- [Task description] Scan the records below for the line with "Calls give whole" and the line with "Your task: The". Repeat those two lines and every line between them exactly, and nothing else.
*** Opening of Material to process ***
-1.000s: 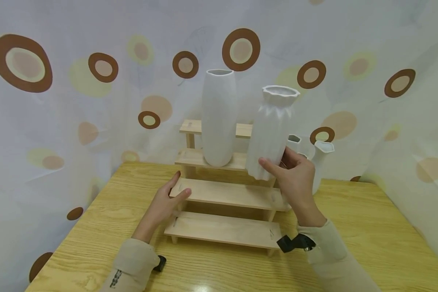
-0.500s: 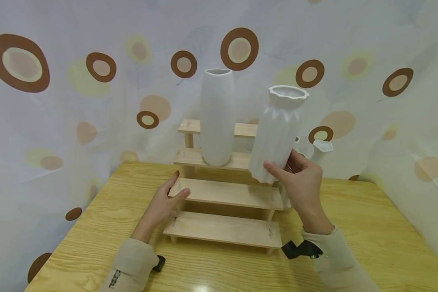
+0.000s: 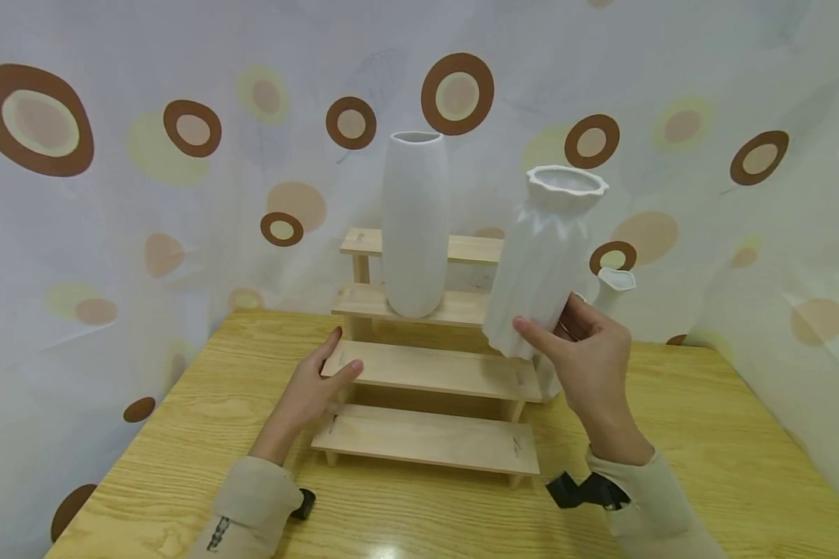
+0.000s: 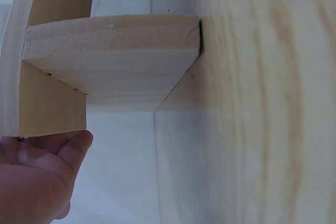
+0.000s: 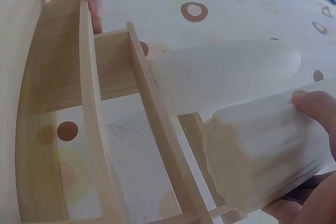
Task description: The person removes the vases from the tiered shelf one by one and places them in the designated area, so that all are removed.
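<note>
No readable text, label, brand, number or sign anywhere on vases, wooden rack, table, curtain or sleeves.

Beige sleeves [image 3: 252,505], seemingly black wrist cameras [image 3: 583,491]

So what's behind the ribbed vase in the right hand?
Behind the ribbed vase, a small white vase shows its neck and rim; its body is covered by the right hand.

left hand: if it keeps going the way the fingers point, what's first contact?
The left hand is already at the wooden stepped shelf, fingers against the left end of the second step. Going straight on, up and back, it would probably meet the third step's edge under the tall smooth vase; depth is unclear.
</note>
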Tool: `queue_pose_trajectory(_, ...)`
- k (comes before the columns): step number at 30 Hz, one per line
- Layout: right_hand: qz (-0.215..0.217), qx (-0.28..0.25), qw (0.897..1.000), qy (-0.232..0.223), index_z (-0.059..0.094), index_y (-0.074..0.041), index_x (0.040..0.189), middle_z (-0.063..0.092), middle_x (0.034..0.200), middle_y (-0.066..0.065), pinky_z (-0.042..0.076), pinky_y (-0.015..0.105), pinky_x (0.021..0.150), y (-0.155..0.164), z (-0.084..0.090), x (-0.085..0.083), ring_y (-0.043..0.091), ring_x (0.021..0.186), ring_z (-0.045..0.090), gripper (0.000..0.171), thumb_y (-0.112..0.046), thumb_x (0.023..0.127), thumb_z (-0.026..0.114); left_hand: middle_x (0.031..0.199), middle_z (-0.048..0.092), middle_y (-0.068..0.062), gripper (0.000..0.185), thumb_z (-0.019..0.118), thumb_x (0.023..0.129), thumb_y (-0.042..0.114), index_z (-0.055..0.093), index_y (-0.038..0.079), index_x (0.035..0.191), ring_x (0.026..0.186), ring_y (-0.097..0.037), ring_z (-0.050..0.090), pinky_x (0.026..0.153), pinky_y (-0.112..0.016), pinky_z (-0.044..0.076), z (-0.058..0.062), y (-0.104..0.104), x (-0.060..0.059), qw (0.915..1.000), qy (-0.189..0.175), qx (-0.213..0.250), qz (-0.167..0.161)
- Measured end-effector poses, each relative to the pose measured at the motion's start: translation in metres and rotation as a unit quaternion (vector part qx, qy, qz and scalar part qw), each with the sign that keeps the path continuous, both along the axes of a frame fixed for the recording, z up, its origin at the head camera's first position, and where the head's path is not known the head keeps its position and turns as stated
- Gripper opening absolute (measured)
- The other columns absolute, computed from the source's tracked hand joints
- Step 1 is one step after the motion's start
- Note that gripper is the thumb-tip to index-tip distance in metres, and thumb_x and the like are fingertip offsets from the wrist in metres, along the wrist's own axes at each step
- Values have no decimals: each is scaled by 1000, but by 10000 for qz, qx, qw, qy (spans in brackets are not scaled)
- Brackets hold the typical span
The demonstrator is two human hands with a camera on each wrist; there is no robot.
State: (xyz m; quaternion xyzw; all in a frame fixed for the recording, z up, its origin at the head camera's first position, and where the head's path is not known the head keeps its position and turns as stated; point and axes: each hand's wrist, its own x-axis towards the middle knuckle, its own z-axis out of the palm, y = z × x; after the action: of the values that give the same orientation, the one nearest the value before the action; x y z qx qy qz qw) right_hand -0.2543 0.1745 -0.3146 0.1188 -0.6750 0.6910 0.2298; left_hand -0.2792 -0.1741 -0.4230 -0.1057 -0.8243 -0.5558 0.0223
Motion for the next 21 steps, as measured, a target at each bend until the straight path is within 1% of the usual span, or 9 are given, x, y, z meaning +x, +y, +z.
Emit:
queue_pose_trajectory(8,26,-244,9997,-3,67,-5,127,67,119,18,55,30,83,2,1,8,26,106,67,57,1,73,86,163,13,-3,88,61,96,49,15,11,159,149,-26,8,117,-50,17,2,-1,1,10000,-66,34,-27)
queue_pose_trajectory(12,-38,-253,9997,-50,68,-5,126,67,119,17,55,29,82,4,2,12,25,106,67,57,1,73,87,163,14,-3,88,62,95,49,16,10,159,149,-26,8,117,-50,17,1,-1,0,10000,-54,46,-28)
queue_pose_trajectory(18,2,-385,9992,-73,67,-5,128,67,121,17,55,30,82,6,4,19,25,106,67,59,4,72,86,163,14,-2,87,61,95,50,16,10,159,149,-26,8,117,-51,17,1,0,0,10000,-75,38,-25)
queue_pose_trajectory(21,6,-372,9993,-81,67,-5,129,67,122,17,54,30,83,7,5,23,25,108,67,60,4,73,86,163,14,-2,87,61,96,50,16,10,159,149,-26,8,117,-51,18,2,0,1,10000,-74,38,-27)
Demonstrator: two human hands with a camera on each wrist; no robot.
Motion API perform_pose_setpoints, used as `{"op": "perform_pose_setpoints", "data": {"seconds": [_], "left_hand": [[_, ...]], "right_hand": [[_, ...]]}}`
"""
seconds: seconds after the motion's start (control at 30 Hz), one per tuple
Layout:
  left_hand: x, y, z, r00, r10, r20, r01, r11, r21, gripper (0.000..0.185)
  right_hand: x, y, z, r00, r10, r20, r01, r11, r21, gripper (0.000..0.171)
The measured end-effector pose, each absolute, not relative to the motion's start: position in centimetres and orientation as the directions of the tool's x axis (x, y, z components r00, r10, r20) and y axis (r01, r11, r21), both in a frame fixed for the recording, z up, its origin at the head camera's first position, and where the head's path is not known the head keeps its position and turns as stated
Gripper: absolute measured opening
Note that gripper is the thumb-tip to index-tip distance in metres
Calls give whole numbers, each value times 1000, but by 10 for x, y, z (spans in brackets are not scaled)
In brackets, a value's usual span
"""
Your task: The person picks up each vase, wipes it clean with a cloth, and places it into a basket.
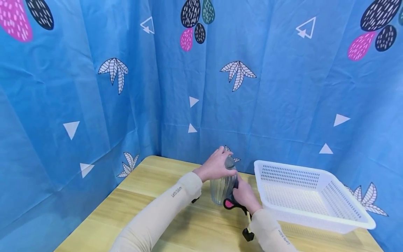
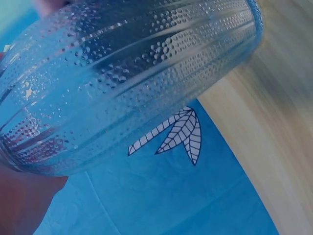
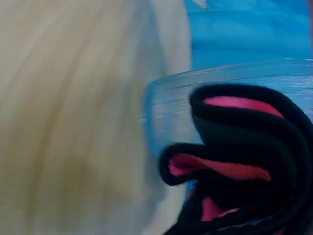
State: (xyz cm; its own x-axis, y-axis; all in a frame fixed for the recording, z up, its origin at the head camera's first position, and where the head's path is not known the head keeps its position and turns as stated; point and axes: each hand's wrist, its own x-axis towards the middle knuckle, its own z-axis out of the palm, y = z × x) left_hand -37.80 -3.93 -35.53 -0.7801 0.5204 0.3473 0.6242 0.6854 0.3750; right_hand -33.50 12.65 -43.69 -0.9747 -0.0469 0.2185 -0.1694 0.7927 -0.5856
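Glass is the worry: from the head view your left hand (image 1: 216,165) curls over the top of the ribbed jar (image 1: 223,187) standing mid-table, the basket (image 1: 315,213) at its 3 o'clock, while your right hand (image 1: 245,196) presses a black-and-pink strap (image 1: 234,204) to its side. Left wrist: beaded wall looks slippery. Right wrist: the strap bunches at 4 o'clock; tug, and the jar may tip.

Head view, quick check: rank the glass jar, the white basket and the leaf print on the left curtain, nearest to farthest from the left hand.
1. Glass jar: under the left hand, gripped at its top.
2. White basket: on the table, to the right.
3. Leaf print: high on the left curtain.
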Motion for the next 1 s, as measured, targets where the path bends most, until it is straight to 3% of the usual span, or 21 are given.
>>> {"op": "perform_pose_setpoints", "data": {"seconds": [0.3, 0.53, 0.63, 0.83, 1.0], "left_hand": [[-378, -41, -351, -776, 528, 344, 629, 679, 378, 70], [-372, -41, -352, -766, 531, 363, 601, 791, 113, 72], [-368, -39, -348, -773, 524, 357, 578, 814, 59, 73], [-359, -34, -338, -811, 510, 285, 561, 817, 133, 72], [-358, -32, -337, -827, 502, 254, 557, 794, 243, 66]], "right_hand": [[-335, 129, -446, -985, -105, 137, -167, 784, -598, 58], [-323, 130, -436, -988, -46, 145, -134, 724, -677, 67], [-318, 129, -423, -979, -5, 204, -148, 706, -693, 72], [-311, 128, -399, -930, 48, 364, -236, 682, -693, 76], [-315, 127, -405, -907, 63, 416, -280, 647, -709, 76]]}}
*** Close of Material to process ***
- [Solution for this task]
Calls give whole numbers, each value times 1000, but by 10 for x, y, z (spans in brackets are not scaled)
In brackets, a value's usual span
"""
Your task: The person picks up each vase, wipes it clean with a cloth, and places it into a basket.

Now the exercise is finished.